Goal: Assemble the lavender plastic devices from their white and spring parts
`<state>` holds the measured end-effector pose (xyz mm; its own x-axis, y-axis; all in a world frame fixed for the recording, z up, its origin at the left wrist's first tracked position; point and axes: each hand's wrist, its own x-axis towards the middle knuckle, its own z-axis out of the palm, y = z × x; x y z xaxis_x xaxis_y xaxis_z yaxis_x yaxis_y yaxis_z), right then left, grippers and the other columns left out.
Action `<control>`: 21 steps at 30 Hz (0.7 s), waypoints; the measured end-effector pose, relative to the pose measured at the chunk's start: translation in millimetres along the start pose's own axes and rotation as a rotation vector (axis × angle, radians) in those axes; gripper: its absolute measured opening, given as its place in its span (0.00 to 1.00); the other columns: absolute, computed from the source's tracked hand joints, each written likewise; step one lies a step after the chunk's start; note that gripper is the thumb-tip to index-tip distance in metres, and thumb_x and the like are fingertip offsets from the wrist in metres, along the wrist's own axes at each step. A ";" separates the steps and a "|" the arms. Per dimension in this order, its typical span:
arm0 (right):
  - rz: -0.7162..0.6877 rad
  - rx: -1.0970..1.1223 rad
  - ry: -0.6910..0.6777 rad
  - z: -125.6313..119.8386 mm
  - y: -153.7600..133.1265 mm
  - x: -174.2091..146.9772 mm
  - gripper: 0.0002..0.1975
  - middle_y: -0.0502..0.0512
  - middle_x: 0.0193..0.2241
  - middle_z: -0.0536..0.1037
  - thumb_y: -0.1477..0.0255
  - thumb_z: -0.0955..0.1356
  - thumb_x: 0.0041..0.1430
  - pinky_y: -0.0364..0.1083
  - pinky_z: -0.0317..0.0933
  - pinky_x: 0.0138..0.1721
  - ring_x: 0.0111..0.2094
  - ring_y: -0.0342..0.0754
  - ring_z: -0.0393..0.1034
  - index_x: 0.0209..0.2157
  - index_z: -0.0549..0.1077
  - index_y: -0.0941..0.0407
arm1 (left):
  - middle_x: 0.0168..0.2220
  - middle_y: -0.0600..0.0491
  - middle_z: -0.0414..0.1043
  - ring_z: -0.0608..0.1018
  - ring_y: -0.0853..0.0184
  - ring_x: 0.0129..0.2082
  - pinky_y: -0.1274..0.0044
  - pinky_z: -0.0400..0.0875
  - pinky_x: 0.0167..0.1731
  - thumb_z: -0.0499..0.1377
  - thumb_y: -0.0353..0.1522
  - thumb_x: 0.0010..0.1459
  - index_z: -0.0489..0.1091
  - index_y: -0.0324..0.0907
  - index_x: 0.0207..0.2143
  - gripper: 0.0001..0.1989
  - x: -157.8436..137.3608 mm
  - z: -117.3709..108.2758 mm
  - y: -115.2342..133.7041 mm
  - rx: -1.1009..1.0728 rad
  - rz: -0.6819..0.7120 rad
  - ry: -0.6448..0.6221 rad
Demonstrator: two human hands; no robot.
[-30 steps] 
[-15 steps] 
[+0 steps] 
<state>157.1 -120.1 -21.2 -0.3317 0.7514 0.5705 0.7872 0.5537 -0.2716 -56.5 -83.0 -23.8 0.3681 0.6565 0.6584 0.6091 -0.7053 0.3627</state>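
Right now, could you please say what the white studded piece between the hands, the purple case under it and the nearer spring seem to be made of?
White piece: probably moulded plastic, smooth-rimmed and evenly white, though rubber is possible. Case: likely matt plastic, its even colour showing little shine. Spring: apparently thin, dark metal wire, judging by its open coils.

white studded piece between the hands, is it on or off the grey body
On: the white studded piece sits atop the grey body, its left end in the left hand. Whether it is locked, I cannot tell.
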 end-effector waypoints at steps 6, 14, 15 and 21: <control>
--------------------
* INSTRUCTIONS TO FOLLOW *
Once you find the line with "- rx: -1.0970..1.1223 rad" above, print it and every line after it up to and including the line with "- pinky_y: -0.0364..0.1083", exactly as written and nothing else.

* EXERCISE ANSWER *
  - rx: -1.0970..1.1223 rad
  - ry: -0.6910..0.6777 rad
  - z: -125.6313..119.8386 mm
  - y: -153.7600..133.1265 mm
  - x: -174.2091..146.9772 mm
  - gripper: 0.0002..0.1975
  - middle_y: -0.0502..0.0512
  - middle_x: 0.0193..0.2241
  - middle_z: -0.0536..0.1037
  - thumb_y: -0.1477..0.0255
  - thumb_z: -0.0955..0.1356
  - thumb_x: 0.0041..0.1430
  - pinky_y: -0.0364..0.1083

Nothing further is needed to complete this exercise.